Timemaster
Page 33
From 1983 to the present, Dr. Forward has had a series of contracts from the U.S. Department of Defense and NASA to explore the forefront of physics and engineering in order to find new energy sources that will produce breakthroughs in space power and propulsion. He has published journal papers and contract reports on antiproton annihilation propulsion, laser beam and microwave beam interstellar propulsion, negative-matter propulsion, light-levitated perforated-sail communication satellites, space warps, and a method for extracting electrical energy from vacuum fluctuations.
In addition to his professional publications, Dr. Forward has written over eighty popular-science articles for publications such as the Encyclopaedia Britannica Yearbook, Omni, New Scientist, Aerospace America, Science Digest, Science 80, Analog, and Galaxy. His most recent science fact books are FUTURE MAGIC and MIRROR MATTER: PIONEERING ANTIMATTER PHYSICS (with Joel Davis). His science fiction novels are DRAGON'S EGG and its sequel STARQUAKE, THE FLIGHT OF THE DRAGONFLY (also published in a longer version as ROCHEWORLD), RETURN TO ROCHE-WORLD, MARTIAN RAINBOW, and now TIMEMASTER. The novels are of the "hard" science fiction category, where the science is as accurate as possible.

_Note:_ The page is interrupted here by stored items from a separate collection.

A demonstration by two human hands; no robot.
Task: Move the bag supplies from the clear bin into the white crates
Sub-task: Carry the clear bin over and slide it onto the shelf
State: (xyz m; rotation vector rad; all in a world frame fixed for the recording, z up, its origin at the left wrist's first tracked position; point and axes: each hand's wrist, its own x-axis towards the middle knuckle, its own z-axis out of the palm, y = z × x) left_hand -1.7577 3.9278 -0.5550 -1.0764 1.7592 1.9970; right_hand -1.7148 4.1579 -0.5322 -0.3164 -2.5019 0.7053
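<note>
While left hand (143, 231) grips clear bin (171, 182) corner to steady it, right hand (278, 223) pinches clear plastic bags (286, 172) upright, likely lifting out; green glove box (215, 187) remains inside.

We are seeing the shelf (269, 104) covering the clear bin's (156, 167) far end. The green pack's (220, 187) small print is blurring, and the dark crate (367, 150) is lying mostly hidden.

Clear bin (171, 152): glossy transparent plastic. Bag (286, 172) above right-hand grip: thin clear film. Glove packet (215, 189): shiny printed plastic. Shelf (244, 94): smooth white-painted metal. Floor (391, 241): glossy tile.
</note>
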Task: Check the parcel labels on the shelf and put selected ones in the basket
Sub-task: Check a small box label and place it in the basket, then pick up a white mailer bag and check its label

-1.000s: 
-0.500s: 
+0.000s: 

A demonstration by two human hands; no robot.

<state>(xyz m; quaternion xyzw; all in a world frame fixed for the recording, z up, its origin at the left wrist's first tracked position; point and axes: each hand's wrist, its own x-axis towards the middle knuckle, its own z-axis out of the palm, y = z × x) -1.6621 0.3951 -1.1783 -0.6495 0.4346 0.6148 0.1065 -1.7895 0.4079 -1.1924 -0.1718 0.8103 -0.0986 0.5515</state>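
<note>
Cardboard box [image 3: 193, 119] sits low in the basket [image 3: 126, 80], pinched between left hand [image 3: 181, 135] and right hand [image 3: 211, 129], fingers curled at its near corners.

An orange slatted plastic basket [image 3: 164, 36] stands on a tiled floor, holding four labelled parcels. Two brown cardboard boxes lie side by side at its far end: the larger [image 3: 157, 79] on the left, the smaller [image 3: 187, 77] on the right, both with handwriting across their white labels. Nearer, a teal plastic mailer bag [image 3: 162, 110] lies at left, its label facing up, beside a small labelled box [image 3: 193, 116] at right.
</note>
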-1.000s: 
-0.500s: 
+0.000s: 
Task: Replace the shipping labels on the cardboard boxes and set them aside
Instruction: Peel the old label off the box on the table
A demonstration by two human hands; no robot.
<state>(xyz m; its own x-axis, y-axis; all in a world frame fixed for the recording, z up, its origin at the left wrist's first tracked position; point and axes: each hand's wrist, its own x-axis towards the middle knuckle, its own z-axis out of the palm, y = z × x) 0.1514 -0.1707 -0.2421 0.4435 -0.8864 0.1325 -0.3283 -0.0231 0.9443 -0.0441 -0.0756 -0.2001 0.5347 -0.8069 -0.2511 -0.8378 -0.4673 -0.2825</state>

Dr. Forward is a Fellow of the British Interplanetary Society and Editor of the "Interstellar Studies" issues of its Journal, Associate Fellow of the American Institute of Aeronautics and Astronautics, Senior Member of the American Astronautical Society, and a member of the American Physical Society, Sigma Xi, Sigma Pi Sigma, National Space Society, and the Science Fiction Writers of America.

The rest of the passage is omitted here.